## EXERCISE GOAL
Locate every line in the records below that contains the word "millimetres", and copy each one.

★ ★ ★ ★

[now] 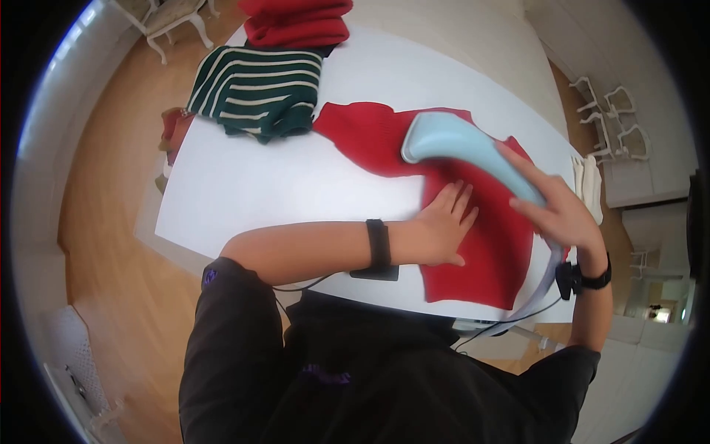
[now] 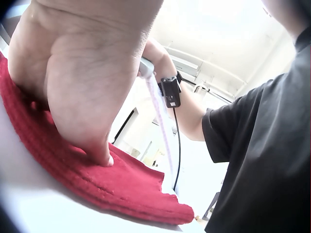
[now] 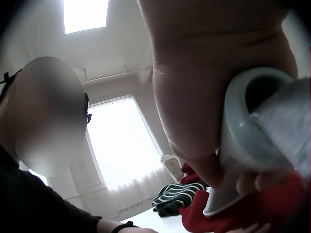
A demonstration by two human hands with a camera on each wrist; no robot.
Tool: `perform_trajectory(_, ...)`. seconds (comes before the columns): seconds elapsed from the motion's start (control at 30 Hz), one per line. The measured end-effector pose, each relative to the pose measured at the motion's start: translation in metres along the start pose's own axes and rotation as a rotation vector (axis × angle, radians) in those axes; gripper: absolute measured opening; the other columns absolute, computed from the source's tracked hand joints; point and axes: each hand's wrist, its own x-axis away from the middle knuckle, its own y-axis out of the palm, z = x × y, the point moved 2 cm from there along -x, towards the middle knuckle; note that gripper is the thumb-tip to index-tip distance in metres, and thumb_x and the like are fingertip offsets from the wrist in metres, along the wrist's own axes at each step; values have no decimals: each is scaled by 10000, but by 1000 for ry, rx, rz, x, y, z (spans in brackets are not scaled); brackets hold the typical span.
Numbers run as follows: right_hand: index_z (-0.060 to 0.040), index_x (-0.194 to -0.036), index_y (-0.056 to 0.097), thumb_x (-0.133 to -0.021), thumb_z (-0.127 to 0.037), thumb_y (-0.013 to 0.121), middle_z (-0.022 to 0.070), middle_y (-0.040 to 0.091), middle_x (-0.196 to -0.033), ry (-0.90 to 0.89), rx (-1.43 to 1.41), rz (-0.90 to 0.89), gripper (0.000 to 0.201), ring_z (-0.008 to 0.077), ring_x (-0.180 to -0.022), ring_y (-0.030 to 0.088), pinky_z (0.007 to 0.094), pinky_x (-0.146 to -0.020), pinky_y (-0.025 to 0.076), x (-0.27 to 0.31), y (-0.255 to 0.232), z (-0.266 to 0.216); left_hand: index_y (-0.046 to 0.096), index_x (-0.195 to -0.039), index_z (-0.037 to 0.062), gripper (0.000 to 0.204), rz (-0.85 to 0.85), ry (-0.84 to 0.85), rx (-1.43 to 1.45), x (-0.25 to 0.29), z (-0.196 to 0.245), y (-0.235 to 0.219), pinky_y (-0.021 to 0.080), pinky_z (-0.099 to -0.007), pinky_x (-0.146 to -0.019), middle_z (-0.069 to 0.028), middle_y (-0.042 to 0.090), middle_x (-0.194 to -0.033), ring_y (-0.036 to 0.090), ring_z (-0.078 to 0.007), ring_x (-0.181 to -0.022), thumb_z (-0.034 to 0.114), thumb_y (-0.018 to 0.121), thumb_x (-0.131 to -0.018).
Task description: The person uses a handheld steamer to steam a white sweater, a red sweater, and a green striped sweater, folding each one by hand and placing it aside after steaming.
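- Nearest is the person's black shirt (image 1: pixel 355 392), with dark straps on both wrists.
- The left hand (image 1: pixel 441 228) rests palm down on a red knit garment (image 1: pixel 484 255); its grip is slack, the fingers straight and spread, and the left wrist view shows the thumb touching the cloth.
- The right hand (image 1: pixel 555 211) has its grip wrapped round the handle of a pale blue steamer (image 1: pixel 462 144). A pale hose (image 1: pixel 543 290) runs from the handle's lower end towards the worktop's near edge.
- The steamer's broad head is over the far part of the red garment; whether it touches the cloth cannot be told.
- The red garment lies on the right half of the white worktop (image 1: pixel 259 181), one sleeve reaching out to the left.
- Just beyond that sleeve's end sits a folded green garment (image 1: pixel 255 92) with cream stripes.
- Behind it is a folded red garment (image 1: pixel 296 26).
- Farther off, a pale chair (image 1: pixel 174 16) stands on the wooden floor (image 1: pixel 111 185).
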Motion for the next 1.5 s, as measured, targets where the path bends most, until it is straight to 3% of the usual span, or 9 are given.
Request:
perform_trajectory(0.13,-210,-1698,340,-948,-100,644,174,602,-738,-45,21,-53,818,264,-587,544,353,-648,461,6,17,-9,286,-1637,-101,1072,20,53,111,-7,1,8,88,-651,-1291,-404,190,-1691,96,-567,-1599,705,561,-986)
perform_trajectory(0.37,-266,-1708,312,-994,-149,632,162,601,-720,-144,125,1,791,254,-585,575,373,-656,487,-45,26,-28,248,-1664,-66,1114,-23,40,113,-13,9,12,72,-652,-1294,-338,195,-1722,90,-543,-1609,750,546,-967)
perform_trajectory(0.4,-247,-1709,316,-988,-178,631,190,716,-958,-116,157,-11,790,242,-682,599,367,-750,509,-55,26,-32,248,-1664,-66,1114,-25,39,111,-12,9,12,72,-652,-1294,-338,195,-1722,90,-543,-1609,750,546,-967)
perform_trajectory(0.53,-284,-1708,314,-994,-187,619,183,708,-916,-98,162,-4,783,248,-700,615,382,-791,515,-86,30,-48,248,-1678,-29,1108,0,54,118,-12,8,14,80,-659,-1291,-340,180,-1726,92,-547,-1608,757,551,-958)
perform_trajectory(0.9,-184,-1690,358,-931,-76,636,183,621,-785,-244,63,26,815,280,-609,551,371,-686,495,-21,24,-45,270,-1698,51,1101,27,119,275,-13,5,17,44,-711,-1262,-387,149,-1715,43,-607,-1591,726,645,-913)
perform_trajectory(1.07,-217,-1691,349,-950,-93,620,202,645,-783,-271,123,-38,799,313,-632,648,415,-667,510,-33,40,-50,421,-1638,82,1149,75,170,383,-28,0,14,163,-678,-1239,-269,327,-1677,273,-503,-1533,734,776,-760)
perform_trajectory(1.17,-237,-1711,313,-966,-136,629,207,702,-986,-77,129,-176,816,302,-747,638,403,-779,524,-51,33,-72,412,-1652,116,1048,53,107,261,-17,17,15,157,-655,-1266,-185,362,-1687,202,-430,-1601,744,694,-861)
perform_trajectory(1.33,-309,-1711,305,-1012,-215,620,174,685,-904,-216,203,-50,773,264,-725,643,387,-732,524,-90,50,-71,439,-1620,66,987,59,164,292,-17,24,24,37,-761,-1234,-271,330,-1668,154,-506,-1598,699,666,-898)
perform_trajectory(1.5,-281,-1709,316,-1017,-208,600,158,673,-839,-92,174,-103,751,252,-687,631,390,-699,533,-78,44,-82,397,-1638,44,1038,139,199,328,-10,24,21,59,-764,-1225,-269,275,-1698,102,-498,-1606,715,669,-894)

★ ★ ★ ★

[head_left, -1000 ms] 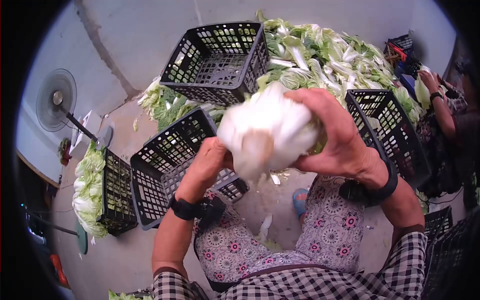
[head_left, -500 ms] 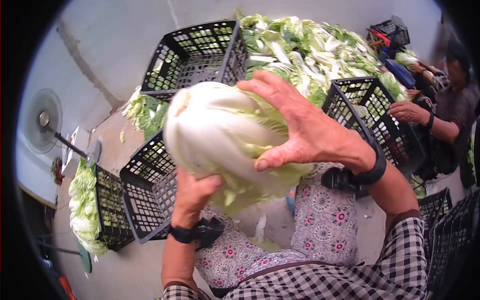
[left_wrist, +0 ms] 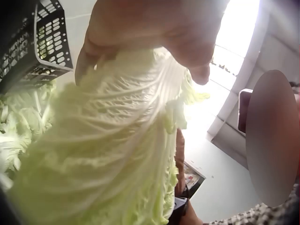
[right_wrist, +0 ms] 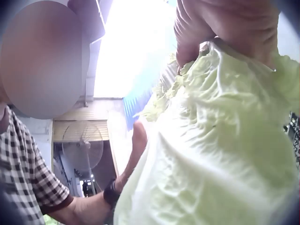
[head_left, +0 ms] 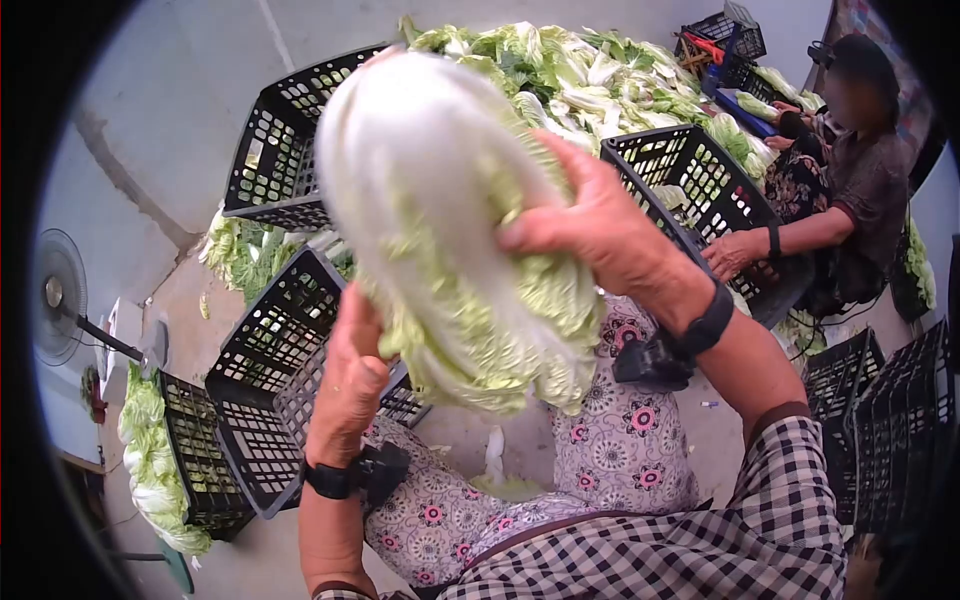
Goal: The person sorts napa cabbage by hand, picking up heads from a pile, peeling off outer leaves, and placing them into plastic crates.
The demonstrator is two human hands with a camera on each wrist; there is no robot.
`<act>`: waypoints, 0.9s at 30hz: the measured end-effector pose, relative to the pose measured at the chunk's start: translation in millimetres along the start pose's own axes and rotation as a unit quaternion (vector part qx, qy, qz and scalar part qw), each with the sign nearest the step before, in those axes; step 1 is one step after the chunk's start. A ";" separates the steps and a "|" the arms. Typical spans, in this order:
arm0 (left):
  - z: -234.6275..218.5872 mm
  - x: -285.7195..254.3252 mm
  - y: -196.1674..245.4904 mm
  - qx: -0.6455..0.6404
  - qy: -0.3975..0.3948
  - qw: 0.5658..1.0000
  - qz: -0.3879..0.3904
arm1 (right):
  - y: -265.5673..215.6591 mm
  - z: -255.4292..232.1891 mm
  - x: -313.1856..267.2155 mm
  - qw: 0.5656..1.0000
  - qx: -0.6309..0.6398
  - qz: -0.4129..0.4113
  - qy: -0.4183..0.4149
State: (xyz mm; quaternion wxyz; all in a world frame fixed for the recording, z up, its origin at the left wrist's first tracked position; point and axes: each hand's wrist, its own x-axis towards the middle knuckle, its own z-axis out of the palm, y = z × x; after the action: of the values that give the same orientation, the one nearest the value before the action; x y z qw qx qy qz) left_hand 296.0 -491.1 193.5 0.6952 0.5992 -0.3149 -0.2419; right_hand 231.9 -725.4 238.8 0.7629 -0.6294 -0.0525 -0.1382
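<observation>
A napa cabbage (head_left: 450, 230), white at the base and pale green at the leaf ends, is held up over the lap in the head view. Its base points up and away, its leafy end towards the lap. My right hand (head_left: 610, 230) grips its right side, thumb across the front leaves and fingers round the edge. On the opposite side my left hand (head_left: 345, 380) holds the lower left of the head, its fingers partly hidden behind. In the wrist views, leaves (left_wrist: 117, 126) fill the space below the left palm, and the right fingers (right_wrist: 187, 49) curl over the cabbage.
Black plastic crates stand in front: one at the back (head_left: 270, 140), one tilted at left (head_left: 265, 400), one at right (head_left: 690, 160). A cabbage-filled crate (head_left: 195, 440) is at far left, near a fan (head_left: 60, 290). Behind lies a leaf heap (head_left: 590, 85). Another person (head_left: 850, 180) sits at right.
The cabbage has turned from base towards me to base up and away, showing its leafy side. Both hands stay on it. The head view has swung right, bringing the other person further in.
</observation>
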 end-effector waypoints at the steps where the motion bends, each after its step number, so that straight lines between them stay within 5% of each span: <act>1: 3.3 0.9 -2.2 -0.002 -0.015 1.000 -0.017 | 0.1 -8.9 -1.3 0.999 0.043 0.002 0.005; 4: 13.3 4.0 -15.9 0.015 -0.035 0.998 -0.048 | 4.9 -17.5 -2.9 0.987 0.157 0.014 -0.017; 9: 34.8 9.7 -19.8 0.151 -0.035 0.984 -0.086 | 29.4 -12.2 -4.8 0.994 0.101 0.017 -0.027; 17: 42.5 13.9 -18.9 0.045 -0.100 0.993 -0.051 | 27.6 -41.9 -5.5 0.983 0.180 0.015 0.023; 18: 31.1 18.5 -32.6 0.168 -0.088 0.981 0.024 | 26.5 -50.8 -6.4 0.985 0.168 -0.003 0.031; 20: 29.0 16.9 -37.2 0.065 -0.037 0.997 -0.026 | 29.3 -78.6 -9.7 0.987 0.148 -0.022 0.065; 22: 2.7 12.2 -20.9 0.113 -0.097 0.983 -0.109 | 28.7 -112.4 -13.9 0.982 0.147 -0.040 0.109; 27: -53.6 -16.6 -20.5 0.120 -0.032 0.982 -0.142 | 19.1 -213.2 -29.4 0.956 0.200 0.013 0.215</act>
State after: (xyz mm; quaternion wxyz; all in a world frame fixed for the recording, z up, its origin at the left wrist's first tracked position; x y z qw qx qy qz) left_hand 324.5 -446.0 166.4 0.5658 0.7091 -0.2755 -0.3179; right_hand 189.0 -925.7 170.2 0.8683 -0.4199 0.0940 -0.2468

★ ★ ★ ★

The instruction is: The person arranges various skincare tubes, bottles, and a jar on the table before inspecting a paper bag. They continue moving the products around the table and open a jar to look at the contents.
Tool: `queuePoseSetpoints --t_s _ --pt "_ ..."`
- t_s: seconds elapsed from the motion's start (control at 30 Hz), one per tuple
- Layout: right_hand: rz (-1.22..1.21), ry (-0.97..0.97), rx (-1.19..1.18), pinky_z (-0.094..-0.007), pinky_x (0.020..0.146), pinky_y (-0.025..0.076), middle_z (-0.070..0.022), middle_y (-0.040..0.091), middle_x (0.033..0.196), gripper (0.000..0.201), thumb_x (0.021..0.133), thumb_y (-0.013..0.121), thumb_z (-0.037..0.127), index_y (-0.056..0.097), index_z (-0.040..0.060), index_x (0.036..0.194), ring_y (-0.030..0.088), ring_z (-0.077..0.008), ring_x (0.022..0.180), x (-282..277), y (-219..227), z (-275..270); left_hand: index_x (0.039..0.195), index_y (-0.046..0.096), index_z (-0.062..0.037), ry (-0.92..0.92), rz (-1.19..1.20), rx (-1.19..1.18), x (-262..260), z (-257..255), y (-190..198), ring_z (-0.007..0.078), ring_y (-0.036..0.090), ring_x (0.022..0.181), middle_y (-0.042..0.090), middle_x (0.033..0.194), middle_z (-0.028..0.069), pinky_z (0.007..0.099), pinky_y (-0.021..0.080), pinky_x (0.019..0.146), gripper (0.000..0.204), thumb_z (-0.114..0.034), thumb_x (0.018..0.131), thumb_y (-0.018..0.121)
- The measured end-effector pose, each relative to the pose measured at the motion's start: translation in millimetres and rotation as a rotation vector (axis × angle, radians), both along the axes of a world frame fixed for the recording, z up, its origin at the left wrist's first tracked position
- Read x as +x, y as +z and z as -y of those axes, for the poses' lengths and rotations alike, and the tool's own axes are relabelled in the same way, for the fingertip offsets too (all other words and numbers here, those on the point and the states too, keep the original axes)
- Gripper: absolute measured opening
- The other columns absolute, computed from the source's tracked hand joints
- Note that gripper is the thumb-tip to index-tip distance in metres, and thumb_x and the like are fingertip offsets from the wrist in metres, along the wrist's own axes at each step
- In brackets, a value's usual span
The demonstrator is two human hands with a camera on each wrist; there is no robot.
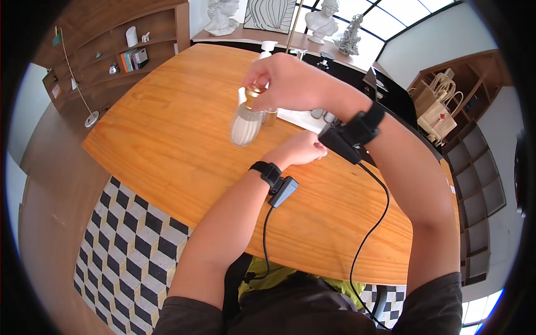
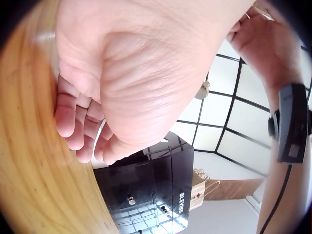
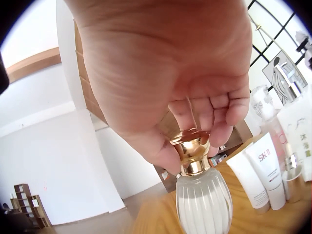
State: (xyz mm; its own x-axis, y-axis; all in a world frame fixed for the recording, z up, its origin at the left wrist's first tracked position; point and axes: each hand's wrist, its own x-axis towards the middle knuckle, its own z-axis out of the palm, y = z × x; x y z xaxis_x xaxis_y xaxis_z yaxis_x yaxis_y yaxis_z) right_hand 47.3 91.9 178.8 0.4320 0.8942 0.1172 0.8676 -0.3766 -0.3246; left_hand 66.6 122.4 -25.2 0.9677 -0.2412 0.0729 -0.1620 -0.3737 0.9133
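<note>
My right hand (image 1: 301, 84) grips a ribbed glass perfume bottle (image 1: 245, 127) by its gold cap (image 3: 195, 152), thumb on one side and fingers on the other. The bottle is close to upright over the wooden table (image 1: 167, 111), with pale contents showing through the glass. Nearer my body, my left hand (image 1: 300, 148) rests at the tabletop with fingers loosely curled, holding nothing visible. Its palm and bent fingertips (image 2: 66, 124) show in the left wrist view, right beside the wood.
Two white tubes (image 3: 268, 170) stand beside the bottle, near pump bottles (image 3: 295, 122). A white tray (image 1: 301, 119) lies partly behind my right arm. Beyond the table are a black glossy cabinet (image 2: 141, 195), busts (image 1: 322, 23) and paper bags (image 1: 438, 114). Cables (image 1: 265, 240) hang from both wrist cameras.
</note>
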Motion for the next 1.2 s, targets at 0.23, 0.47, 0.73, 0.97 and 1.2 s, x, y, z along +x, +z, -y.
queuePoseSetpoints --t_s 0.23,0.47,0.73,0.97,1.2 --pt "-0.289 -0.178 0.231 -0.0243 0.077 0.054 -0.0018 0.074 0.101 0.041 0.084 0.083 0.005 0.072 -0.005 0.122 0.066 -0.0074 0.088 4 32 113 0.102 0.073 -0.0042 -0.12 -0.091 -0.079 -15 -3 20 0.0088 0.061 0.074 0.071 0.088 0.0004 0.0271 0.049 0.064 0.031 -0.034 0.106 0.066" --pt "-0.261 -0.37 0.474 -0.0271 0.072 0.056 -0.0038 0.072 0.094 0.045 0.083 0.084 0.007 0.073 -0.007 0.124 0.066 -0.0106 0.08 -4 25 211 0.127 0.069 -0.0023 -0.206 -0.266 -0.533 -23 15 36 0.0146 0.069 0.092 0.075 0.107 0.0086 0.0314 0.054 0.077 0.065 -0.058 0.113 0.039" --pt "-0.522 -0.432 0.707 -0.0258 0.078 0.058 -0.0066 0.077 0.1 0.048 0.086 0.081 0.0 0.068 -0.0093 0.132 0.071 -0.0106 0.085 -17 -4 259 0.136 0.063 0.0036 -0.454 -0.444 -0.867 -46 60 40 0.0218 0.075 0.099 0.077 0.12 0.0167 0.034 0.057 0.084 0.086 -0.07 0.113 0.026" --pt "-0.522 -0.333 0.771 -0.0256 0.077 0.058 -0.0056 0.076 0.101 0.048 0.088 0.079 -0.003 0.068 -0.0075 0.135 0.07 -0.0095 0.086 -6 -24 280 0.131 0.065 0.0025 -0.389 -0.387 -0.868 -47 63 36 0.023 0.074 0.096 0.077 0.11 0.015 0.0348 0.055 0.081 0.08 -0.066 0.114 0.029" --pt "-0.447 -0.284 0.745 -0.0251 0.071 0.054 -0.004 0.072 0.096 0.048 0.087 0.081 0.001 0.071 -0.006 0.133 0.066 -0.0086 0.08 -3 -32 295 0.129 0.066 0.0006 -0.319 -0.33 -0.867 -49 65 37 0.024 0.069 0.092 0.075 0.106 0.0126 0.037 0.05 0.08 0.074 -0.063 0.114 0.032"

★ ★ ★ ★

## EXERCISE RESPONSE
`<act>`: waypoints, 0.9s at 30hz: the measured end-effector pose, relative to the pose measured at the chunk's start: translation in millimetres along the start pose's own axes and rotation as a unit quaternion (vector part qx, qy, qz and scalar part qw), each with the sign nearest the step before, in those axes; step 1 is one step after the chunk's start. A ";" separates the steps and a "|" the arms. Typical spans, in this order:
- The measured end-effector pose, each relative to the pose measured at the motion's start: translation in millimetres and rotation as a rotation vector (axis × angle, radians), both along the axes of a world frame fixed for the recording, z up, its origin at the left wrist's first tracked position

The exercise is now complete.